**Goal of the exercise:**
Return the records in full, exactly as given.

==========

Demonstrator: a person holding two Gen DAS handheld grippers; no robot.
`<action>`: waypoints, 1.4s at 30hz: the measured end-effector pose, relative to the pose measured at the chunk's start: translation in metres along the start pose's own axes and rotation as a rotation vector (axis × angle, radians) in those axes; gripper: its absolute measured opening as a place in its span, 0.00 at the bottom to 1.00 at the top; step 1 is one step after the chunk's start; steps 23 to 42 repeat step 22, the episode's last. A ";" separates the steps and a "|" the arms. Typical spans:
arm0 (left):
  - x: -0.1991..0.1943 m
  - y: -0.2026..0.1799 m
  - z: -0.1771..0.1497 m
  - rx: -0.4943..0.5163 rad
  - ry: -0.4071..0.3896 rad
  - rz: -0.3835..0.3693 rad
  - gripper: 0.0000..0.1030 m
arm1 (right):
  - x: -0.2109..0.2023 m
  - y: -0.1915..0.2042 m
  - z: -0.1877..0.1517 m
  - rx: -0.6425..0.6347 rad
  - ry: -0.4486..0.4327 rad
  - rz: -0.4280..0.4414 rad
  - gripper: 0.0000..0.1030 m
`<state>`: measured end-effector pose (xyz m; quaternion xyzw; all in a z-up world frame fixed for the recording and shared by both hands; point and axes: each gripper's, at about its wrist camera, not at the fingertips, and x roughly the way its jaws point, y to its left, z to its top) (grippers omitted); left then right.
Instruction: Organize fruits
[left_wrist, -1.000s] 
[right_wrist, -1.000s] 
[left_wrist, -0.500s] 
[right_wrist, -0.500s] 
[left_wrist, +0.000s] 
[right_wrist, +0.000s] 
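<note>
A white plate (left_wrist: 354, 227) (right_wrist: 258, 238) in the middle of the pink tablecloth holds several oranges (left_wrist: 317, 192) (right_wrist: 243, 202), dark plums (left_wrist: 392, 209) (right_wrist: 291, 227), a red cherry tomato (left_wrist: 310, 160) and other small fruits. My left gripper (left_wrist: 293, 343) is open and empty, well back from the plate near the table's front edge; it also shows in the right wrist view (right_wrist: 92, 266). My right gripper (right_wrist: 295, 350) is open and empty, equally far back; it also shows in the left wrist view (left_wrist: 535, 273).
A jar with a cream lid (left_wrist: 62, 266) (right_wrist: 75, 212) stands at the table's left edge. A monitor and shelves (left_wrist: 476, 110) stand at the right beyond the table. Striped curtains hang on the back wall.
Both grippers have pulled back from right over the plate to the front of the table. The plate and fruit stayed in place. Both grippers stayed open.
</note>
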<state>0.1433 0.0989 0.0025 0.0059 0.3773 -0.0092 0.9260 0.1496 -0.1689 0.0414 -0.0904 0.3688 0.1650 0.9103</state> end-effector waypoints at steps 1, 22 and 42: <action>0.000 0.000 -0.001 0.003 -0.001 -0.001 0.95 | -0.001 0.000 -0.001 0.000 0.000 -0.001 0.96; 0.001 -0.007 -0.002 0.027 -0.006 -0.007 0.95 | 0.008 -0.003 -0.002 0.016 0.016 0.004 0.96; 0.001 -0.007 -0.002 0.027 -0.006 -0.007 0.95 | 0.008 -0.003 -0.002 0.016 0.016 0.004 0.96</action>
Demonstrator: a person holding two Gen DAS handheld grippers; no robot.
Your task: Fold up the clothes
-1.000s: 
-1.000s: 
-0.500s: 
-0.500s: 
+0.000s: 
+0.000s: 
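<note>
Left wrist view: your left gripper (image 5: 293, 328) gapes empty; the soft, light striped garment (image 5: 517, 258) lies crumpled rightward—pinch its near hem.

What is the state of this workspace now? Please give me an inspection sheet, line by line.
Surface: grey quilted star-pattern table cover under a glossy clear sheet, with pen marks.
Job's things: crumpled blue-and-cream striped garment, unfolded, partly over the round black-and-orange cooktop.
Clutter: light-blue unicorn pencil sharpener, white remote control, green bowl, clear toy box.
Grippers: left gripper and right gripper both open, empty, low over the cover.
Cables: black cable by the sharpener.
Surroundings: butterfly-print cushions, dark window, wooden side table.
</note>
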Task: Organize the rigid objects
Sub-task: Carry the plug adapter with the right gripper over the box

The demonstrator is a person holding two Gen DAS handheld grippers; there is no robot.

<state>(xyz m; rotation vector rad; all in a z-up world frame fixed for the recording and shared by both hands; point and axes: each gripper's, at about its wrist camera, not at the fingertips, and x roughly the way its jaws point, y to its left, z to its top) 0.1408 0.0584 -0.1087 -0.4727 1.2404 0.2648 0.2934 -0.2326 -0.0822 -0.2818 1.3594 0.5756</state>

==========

**Result for this task:**
Demonstrator: a person holding two Gen DAS handheld grippers; no robot.
`<action>`: waypoints, 1.4s at 30hz: the measured end-effector pose, relative to the pose measured at the chunk's start: translation in metres along the start pose's own axes and rotation as a rotation vector (axis × angle, radians) in those axes; gripper: its absolute measured opening as a place in its span, 0.00 at the bottom to 1.00 at the top; step 1 is one step after the chunk's start; steps 23 to 42 repeat step 22, the episode's last. A ";" separates the steps and a "|" the arms. Typical spans:
arm0 (left):
  - x: -0.1991..0.1943 m
  - y: -0.2026..0.1799 m
  - z: -0.1771..0.1497 m
  - rx: -0.4943..0.5163 rad
  - ry: -0.4071..0.3896 rad
  - rz: -0.3835..0.3693 rad
  - gripper: 0.0000..0.1030 m
arm1 (right):
  - x: -0.2109..0.2023 m
  - y: -0.1915..0.2042 m
  - z: -0.1877..0.1517 m
  - rx: -0.6425..0.6347 rad
  - ry: -0.4486..0.4327 rad
  - rz: -0.4280..0.4414 rad
  - gripper: 0.0000..0.1030 m
`<state>`: measured end-effector pose (xyz m; quaternion xyzw; all in a z-up world frame fixed for the recording and shared by both hands; point and axes: each gripper's, at about its wrist camera, not at the fingertips, and x roughly the way its jaws point, y to its left, z to its top) (grippers omitted); left then right.
Instruction: Organize fruits
[left_wrist, -1.000s] 
[right_wrist, -1.000s] 
[left_wrist, -0.500s] 
[right_wrist, -0.500s] 
[left_wrist, +0.000s] 
[right_wrist, +0.000s] 
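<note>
A white plate (left_wrist: 354, 227) (right_wrist: 258, 238) in the middle of the pink tablecloth holds several oranges (left_wrist: 317, 192) (right_wrist: 243, 202), dark plums (left_wrist: 392, 209) (right_wrist: 291, 227), a red cherry tomato (left_wrist: 310, 160) and other small fruits. My left gripper (left_wrist: 293, 343) is open and empty, well back from the plate near the table's front edge; it also shows in the right wrist view (right_wrist: 92, 266). My right gripper (right_wrist: 295, 350) is open and empty, equally far back; it also shows in the left wrist view (left_wrist: 535, 273).
A jar with a cream lid (left_wrist: 62, 266) (right_wrist: 75, 212) stands at the table's left edge. A monitor and shelves (left_wrist: 476, 110) stand at the right beyond the table. Striped curtains hang on the back wall.
Both grippers have pulled back from right over the plate to the front of the table. The plate and fruit stayed in place. Both grippers stayed open.
</note>
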<state>0.1433 0.0989 0.0025 0.0059 0.3773 -0.0092 0.9260 0.1496 -0.1689 0.0414 -0.0904 0.3688 0.1650 0.9103</state> end-effector waypoints at steps 1, 22 and 42: <action>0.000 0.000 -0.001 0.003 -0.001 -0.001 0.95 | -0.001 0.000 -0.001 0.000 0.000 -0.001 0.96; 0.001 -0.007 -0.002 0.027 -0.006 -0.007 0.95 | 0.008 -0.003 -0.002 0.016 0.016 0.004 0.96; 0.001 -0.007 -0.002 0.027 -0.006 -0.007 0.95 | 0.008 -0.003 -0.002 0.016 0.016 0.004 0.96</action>
Demonstrator: a person holding two Gen DAS handheld grippers; no robot.
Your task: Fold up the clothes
-1.000s: 
-1.000s: 
-0.500s: 
-0.500s: 
+0.000s: 
+0.000s: 
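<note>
Left wrist view: your left gripper (image 5: 293, 328) gapes empty; the soft, light striped garment (image 5: 517, 258) lies crumpled rightward—pinch its near hem.

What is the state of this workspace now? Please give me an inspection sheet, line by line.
Surface: grey quilted star-pattern table cover under a glossy clear sheet, with pen marks.
Job's things: crumpled blue-and-cream striped garment, unfolded, partly over the round black-and-orange cooktop.
Clutter: light-blue unicorn pencil sharpener, white remote control, green bowl, clear toy box.
Grippers: left gripper and right gripper both open, empty, low over the cover.
Cables: black cable by the sharpener.
Surroundings: butterfly-print cushions, dark window, wooden side table.
</note>
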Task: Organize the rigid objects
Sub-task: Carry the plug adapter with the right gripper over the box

The demonstrator is a person holding two Gen DAS handheld grippers; there is no robot.

<state>(xyz m; rotation vector rad; all in a z-up world frame fixed for the recording and shared by both hands; point and axes: each gripper's, at about its wrist camera, not at the fingertips, and x roughly the way its jaws point, y to its left, z to its top) 0.1408 0.0584 -0.1087 -0.4727 1.2404 0.2648 0.2934 -0.2326 -0.0822 -0.2818 1.3594 0.5756</state>

This exercise is complete.